2025-06-18 –, February Breakout Room
Citizen-Dataset Lab is a new laboratory with the purpose of creating participatory datasets to shape technologies for and with citizens. In the first edition of this laboratory, we are creating a dataset of misinformation online, involving people to collect untrustworthy news, to annotate the content of news, and discuss how this dataset can be used to shape a software that supports them in their search of information.
Collecting data is a crucial step for the development of AI tools. The most common approach to data creation is scraping contents and behaviours of users-generated contents mainly online, and use crowdsourcing platforms or relatives (colleagues, students, and so on) for the annotation. However, recently, some scholars advanced some alternative methods that involve people at different steps and levels during AI-based service development (Delgado et al., 2023). Following their proposal, we designed the Citizen-Dataset Lab, a laboratory with the purpose of creating datasets with people in order to involve them in the process of dataset creation used for training models, and guarantee that their opinions/decisions are embedded in the annotated dataset. Indeed, current technology is designed and delivered by W.E.I.R.D. researchers without consulting the real needs of citizens or including perspectives coming from disadvantaged communities (Dignum, 2023).

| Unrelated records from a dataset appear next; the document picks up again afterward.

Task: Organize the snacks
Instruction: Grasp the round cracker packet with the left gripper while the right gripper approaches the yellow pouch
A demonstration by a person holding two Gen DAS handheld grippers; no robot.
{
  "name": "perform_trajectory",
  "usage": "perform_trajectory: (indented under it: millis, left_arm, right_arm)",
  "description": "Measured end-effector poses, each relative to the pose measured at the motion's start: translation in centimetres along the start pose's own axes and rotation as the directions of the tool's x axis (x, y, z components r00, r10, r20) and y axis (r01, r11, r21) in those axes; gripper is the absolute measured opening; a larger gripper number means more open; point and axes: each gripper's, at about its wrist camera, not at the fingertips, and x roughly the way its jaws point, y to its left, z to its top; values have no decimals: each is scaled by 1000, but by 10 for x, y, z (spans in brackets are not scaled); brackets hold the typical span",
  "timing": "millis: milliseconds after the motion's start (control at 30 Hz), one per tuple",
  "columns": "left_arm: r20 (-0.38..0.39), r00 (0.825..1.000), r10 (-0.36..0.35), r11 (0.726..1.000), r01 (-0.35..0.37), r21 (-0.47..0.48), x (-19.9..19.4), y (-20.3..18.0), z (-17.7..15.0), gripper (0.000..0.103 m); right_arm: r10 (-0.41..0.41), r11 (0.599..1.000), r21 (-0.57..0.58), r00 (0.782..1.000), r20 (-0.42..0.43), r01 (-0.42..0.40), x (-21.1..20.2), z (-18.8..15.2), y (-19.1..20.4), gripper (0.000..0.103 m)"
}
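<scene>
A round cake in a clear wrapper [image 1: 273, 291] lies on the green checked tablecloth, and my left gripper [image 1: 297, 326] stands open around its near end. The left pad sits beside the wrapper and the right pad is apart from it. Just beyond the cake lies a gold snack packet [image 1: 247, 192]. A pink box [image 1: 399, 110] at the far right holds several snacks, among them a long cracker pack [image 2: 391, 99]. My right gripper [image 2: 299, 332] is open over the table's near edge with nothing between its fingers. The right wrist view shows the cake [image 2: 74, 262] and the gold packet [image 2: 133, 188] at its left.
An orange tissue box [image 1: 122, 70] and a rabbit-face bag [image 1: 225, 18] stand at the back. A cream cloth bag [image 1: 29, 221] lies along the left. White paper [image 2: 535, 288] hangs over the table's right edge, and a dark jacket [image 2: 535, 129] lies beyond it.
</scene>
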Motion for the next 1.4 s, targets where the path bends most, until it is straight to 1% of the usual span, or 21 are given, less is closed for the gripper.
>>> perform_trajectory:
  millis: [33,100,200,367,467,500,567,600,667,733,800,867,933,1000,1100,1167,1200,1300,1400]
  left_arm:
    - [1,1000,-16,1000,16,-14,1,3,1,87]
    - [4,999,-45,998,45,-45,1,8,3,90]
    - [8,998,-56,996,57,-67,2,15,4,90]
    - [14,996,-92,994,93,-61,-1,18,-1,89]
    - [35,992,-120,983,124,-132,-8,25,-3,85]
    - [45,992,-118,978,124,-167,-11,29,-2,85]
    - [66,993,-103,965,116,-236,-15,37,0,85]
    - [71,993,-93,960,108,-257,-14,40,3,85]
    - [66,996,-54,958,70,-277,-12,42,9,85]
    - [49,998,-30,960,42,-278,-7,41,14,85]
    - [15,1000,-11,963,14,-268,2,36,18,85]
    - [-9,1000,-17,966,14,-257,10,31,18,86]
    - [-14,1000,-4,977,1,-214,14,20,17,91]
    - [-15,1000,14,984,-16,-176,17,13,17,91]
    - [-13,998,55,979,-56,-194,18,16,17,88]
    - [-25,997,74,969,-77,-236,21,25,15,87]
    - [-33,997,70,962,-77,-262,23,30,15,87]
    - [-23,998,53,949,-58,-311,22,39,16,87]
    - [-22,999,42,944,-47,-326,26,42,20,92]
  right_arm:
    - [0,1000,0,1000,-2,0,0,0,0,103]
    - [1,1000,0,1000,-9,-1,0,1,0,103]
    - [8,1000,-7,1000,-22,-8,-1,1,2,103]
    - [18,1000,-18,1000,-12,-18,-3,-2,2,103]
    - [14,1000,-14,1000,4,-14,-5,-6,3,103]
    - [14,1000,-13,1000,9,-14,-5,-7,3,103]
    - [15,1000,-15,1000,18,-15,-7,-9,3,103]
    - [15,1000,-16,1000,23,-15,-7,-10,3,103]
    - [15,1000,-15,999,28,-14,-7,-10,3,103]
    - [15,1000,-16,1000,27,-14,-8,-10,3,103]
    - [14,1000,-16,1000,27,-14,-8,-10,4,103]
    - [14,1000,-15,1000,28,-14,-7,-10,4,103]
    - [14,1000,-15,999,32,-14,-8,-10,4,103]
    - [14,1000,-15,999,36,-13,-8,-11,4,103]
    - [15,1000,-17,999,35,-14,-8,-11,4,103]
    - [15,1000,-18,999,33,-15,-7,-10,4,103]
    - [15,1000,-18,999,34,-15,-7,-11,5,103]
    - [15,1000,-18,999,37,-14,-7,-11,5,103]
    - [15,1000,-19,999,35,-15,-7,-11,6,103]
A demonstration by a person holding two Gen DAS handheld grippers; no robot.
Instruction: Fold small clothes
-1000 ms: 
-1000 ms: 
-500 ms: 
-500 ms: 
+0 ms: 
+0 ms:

The design of our lab is based on 5 principles: (1) Ensure diversity in dataset creation and annotation; (2) Promote participation, empowering people to decide which are the contents that must be included in a dataset, and explaining to them how technologies use data; (3) Consider subjectivities in the creation of schema of annotation and guidelines; (4) Democratize technologies co-shaping the service with people, collecting impressions about the annotation process and discussing the potential uses of the developed resource; and (5) Embrace Open Source. In fact, datasets and technologies resulting from this laboratory will be open source and available to the community.

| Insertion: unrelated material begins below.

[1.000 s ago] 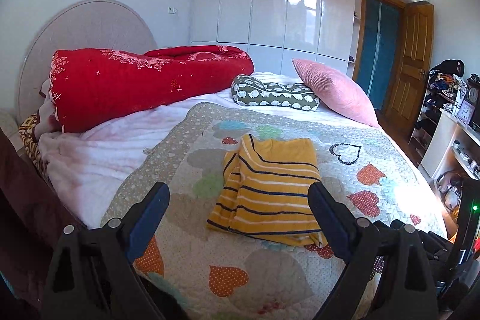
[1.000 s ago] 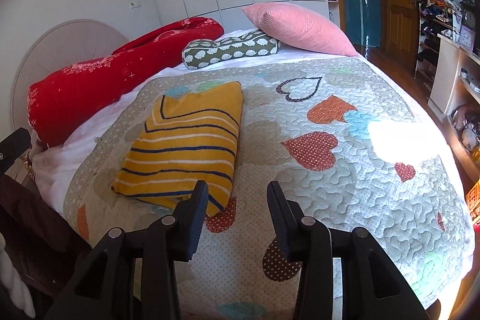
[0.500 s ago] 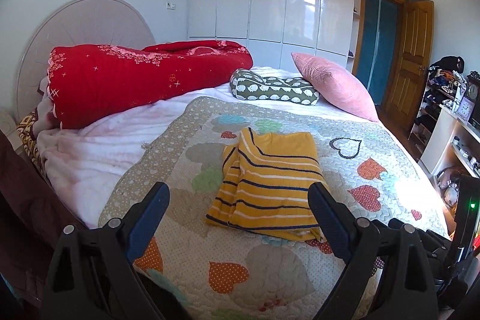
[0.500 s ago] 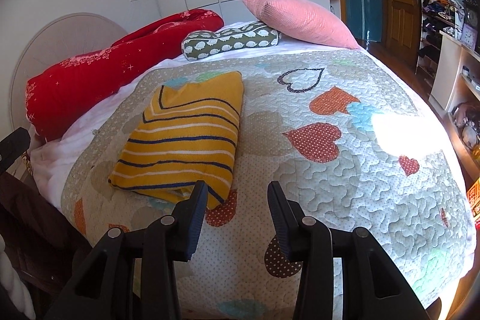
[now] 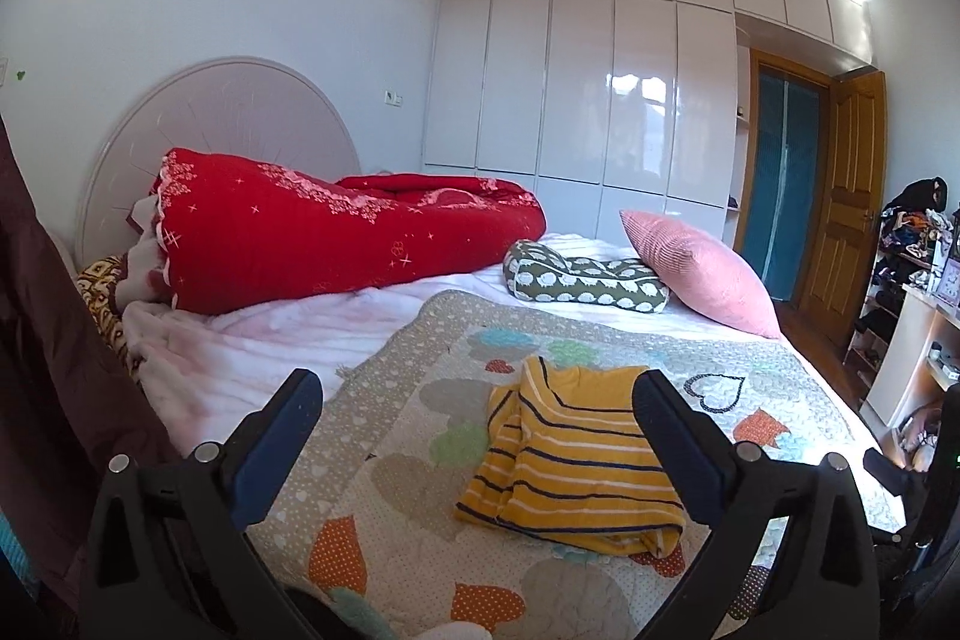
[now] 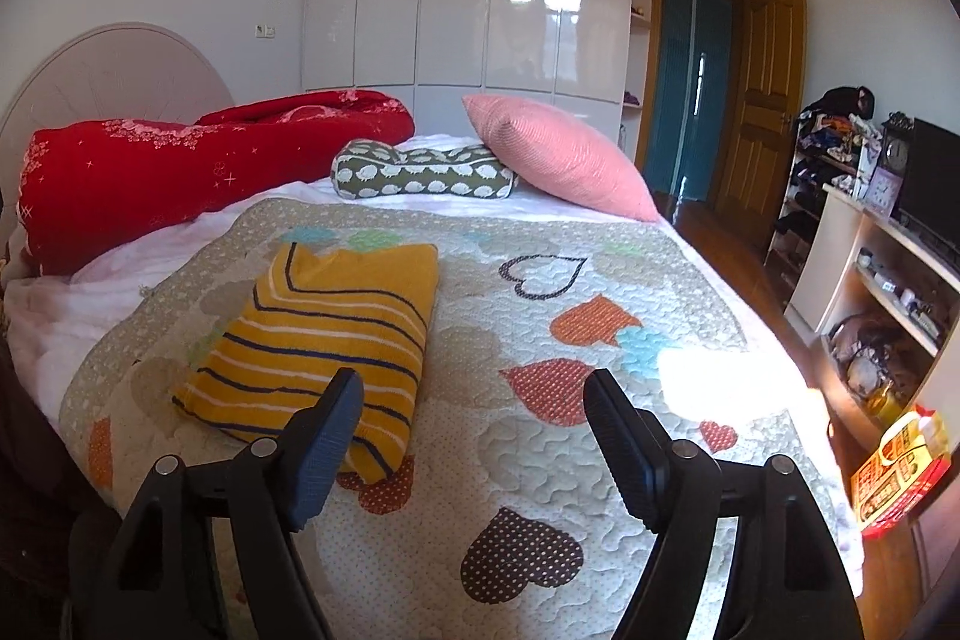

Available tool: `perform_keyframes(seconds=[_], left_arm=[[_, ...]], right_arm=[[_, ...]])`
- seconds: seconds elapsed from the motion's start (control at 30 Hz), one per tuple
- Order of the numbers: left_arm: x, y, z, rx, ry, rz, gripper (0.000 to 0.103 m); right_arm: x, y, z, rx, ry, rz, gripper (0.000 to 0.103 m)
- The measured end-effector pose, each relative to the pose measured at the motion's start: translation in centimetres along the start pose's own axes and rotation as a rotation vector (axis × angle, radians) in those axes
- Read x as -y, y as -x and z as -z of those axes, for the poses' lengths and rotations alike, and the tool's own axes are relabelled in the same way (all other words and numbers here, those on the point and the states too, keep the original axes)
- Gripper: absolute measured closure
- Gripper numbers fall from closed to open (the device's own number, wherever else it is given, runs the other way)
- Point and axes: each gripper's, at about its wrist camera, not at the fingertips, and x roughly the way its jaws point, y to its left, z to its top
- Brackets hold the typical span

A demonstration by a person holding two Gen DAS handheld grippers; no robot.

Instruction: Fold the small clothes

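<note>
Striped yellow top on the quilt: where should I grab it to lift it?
Probably pinch the near short edge of the striped yellow top, coming low from the bed's foot. The stacked layers end there, nearest the open right hand-held gripper.

The folded sweater (image 6: 324, 334) lies on the quilt (image 6: 600, 388), left of centre in the right wrist view. Behind it, toward the upper frame, a small cushion (image 6: 420, 172) rests against a pillow (image 6: 558, 154) on its right, with a rolled blanket (image 6: 180, 172) to the left.
</note>
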Motion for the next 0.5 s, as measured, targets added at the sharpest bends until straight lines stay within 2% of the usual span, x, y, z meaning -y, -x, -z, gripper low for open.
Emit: perform_keyframes(seconds=[0.07,0.17,0.23,0.27,0.3,0.37,0.4,0.5], left_arm=[[0.4,0.5,-0.1,0.007,-0.035,-0.009,0.000],[1.1,1.3,0.1,0.013,-0.086,0.007,0.000],[1.4,1.6,0.3,0.014,-0.107,0.031,0.000],[1.5,1.6,0.5,0.011,-0.113,0.040,0.000],[1.6,1.6,0.6,0.005,-0.117,0.047,0.000],[1.5,1.3,1.0,-0.012,-0.121,0.053,0.000],[1.3,1.1,1.1,-0.021,-0.119,0.050,0.000],[0.7,0.5,1.6,-0.060,-0.104,0.052,0.000]], right_arm=[[-0.2,1.4,-0.4,0.067,0.025,0.046,0.014],[-0.3,3.7,-1.0,0.195,0.039,0.140,0.000],[-0.1,4.7,-1.2,0.269,0.018,0.147,0.000],[0.1,4.6,-1.4,0.261,0.006,0.120,0.000],[0.4,3.9,-1.6,0.211,-0.004,0.079,0.000],[0.7,1.3,-1.9,0.039,-0.016,0.037,0.000],[1.1,0.4,-1.7,-0.011,-0.030,0.041,0.000],[1.7,1.2,-0.7,0.041,-0.077,0.146,0.000]])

The first edition of Citizen-Dataset Lab (February-May) focuses on misinformation. The spreading of misinformation is strongly related with the growth of ideological polarization in the EU (Vasist et al., 2024). Communities of people exposed to opposed media diets become ever more conflictive in the online conversation, with worrying effects in the real world. Therefore, we believe that machines should not classify news as true or false, but support people in grasping the complexity of our media environment and in understanding other views of the world. In this context, Citizen-Dataset Lab will help us to shape the new features of Debunker-Assistant, an open source product for fighting misinformation (Capozzi-Lupi et al., 2023), building a multilingual dataset to make Debunker-Assistant better and fairer in supporting people against misinformation.
References:
Delgado, F., Yang, S., Madaio, M., & Yang, Q. (2023, October). The participatory turn in ai design: Theoretical foundations and the current state of practice. In Proceedings of the 3rd ACM Conference on Equity and Access in Algorithms, Mechanisms, and Optimization (pp. 1-23).

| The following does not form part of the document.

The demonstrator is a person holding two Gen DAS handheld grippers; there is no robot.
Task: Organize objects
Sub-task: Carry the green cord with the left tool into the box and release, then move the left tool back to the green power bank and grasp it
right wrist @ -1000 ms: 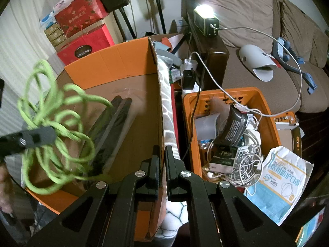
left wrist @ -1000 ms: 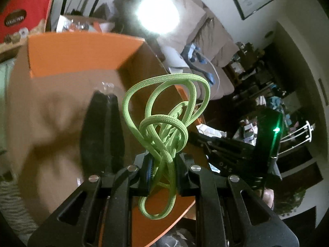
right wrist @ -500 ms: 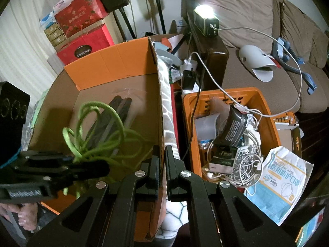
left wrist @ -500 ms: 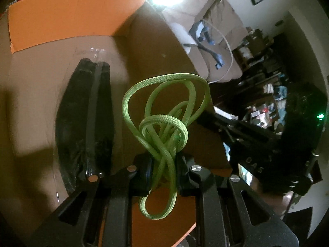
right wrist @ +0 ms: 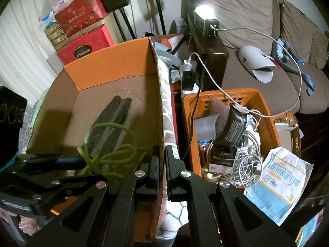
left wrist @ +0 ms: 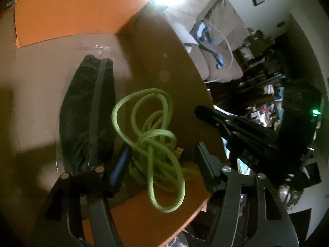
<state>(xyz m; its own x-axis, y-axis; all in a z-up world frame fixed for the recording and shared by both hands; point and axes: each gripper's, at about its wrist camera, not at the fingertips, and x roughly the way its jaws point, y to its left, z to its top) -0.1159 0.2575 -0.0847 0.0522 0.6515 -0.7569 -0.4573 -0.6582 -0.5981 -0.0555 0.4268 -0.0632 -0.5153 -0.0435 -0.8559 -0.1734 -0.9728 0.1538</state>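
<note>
A tangled green cord (left wrist: 154,142) lies loose inside the orange cardboard box (left wrist: 67,14), next to a flat black bagged item (left wrist: 88,113). My left gripper (left wrist: 162,164) hangs just above the cord with its jaws wide open and nothing in them. In the right wrist view the cord (right wrist: 111,154) rests on the box (right wrist: 111,61) floor beside the black item (right wrist: 111,121). My right gripper (right wrist: 162,160) is shut and empty, over the box's right wall. It shows in the left wrist view (left wrist: 242,129) at the right.
An orange crate (right wrist: 265,107) right of the box holds white cables, a dark pouch and small packs. A mask packet (right wrist: 281,183) lies by it. A sofa (right wrist: 267,41), a lit lamp (right wrist: 205,18) and red gift boxes (right wrist: 82,26) stand behind.
My left gripper lowered into the box and opened its jaws. The green cord dropped from them onto the box floor. The right gripper has not moved.
</note>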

Dignum, V. (2023). Responsible Artificial Intelligence: Recommendations and Lessons Learned. In: Eke, D.O., Wakunuma, K., Akintoye, S. (eds) Responsible AI in Africa. Social and Cultural Studies of Robots and AI. Palgrave Macmillan, Cham. https://doi.org/10.1007/978-3-031-08215-3_9
Vasist, P. N., Chatterjee, D., & Krishnan, S. (2024). The polarizing impact of political disinformation and hate speech: a cross-country configural narrative. Information Systems Frontiers, 26(2), 663-688.
Capozzi-Lupi, A. T. E., Cignarella, A. T., Frenda, S., Lai, M., Stranisci, M. A., & Urbinati, A. (2023). Debunker Assistant: a support for detecting online misinformation. In Proceedings of the Ninth Italian Conference on Computational Linguistics (CLiC-it 2023) (Vol. 3596, pp. 1-5).
Marco Antonio Stranisci is a researcher at the University of Turin, Department of Computer Science, and co-founder of aequa-tech, a NLP startup located in Turin. His main research interest is on bias detection through the combination of NLP and SW technologies.